Politik/Ausland

Ohne Merkel: „Die Spaltung Europas würde zunehmen“

Die deutsche Regierung in der Krise, Kanzlerin und CDU-Chefin Angela Merkel unter Beschuss ihrer konservativen Schwesternpartei – das lässt auch in Brüssel niemanden gänzlich kalt. Denn die Folgen der politischen Erschütterungen in Berlin sind bis ins Herz der EU zu spüren. Die Gefahr bestehe, meint Bert van Roosebeke, „dass die Debatte der zwei großen Themen – die Flüchtlingsfrage und das Euro-Zonen-Budget – in Europa erneut blockiert werden. Wie bereits während der deutschen Regierungsbildungsgespräche könnte in Brüssel alles wieder auf Pause stehen“, führt der EU-Experte vom Centrum für Europäische Politik (cep)gegenüber dem KURIER aus.

Ohne die Zustimmung des bevölkerungsreichsten und wirtschaftlich mächtigsten Staates geht in der EU nichts.

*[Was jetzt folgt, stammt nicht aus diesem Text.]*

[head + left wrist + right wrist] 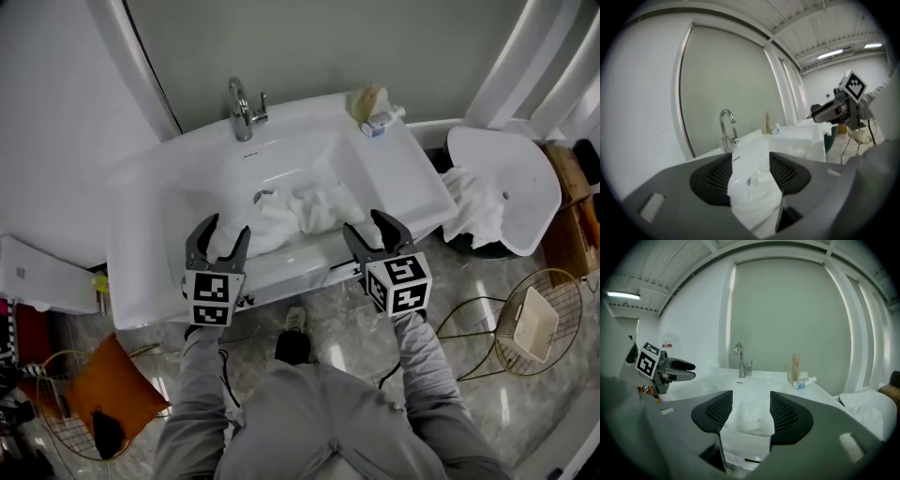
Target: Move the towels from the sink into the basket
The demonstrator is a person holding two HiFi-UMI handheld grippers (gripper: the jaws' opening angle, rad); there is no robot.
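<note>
My left gripper (pixel 228 225) and right gripper (pixel 364 222) hover at the white ceramic sink's (pixel 141 187) front rim, jaws half-open and empty. Crumpled white towels (pixel 305 208) lie in its basin. I should dip low and pinch a thick fold.

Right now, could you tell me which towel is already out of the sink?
The towel hanging over the dark container right of the sink; the other towels lie crumpled in the basin.
</note>
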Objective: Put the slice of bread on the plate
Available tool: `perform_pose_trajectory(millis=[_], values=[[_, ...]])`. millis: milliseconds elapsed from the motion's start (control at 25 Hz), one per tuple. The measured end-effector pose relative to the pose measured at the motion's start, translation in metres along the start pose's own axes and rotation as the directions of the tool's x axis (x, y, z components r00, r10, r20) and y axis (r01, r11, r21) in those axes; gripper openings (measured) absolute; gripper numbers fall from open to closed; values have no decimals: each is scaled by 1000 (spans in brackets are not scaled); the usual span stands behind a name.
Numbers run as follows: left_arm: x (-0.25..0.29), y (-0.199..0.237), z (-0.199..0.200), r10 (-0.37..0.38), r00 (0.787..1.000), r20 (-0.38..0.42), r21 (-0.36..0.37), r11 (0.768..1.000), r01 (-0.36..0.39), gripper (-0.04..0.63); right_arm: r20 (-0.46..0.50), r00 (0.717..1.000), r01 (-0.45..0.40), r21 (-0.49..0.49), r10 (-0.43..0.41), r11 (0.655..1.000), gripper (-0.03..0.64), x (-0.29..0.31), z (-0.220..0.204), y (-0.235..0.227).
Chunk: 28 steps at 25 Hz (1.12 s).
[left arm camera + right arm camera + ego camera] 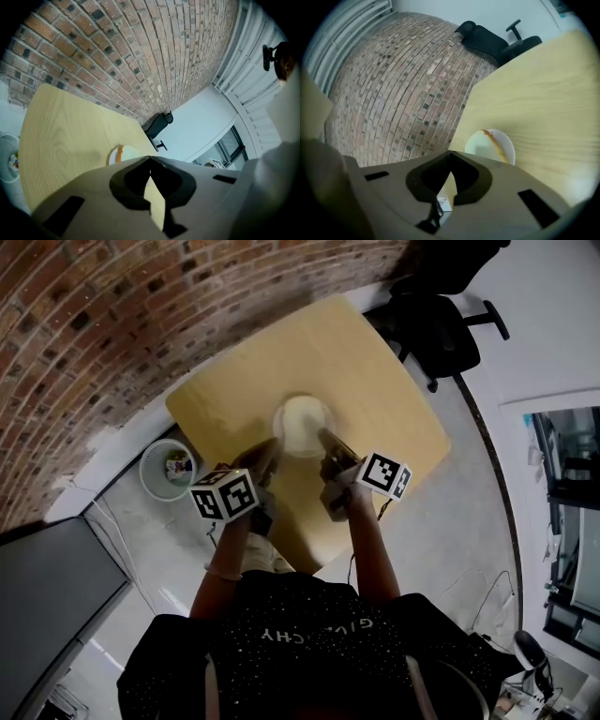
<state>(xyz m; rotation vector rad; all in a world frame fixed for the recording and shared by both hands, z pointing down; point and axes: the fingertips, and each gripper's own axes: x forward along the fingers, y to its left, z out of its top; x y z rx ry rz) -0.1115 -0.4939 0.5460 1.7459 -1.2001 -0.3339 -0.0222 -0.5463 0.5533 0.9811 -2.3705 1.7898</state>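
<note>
Slice of bread (305,427), pale, seemingly flat on the white plate (277,418) near the middle of the wooden desk (375,371). In the right gripper view, a brown crust line across the plate, suggesting bread on it, though exact outline too small to trace. Right tongs (450,152) pressed together at the tips, nothing pinched between them, poised at the plate's edge in the head view; contact with the plate not determinable. Left tongs (150,158) likewise closed tip to tip and empty, only bare desk visible through the wedge-shaped gap behind the tips, held near the plate's other side. Both tongs angled gently downward toward the plate, 1 in each of the person's hands, marker cubes uppermost in the head view. Judged state of the task: placement apparently done, with the slice resting on the plate and free of both tongs. Left to do, by this reading: at most a drawing back of the 2 tongs from the desk, with no further handling of the bread evidently needed. Beyond the desk: brick wall (112,324), black office chair (436,329), and round waste bin (167,470) on the floor beside the desk corner.
</note>
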Motion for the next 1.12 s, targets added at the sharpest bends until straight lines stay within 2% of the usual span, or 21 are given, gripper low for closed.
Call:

Für viele Entscheidungen braucht es in der Union die Einstimmigkeit der 28 EU-Mitgliedsländer. Die Schubkraft dafür aber kommt oft aus Deutschland. Zusammen mit Frankreich bildet die Führung in Berlin den Motor der europäischen Vorwärtsbewegung.

Stotternder Motor

Fällt einer der beiden aus, kommt nicht nur der Motor der Europäischen Union in Stottern. Auch die gemeinsame Fähigkeit, innerhalb der in vielen Fragen zutiefst zerstrittenen EU zu vermitteln, geht verloren. „Zusammen sind Deutschland und Frankreich ein ausgleichendes Team“, sagte Roosebeke. Ohne Berlin würde Frankreich bei dessen Plänen für die Schaffung einer eigenen Euro-Budgetzone noch massiverer Widerstand der nordeuropäischen Staaten (und Österreichs) entgegenwogen als schon bisher.

Bei all seinem pro-europäischen Reform-Eifer werde Frankreichs Präsident Emmanuel Macron ernst genommen, sagt auch Sebastian Vagt, „aber Macron nimmt bei seinen Plänen nicht alle Staaten mit. Er pocht auf ein Europa der zwei Geschwindigkeiten“, schildert der EU-Experte an der Friedrich-Naumann-Stiftung in Brüssel. Nach dem Motto: die Reformwilligen sollen sich zusammentun und nicht endlos darauf warten, bis alle mitziehen. So hat der französische Staatschef in der Vorwoche eine Verteidigungs-Zusammenarbeit von neun Ländern initiiert.

„Klassensprecherin“

Merkel aber, meint Vagt, „will kein Europa der verschiedenen Geschwindigkeiten.“ Überdies sei sie „kraft ihrer langjährigen Erfahrung und ihrer Autorität die Einzige, die es schafft, in Europa zu vermitteln. Sie hat in Brüssel so einer Art Klassensprecherin-Rolle. Sie hält die auseinanderstrebenden Flügel in Europa zusammen.“ Müsste Kanzlerin Merkel abtreten, könnte sich „die Spaltung Europas vertiefen“, glaubt Sebastian Vagt.

Eine Entwicklung droht sich damit fortzusetzen, die schon jetzt wichtige Entscheidungen lähmt – der große Dissens innerhalb Europas. Auf Verwaltungsebene würde die EU-Maschine auch ohne deutsche Regierung vorerst weiter laufen. „Deutschland würde nicht alles aufhalten“, sagt Bert Van Roosebeke, „aber der Impuls aus Deutschland würde fehlen“.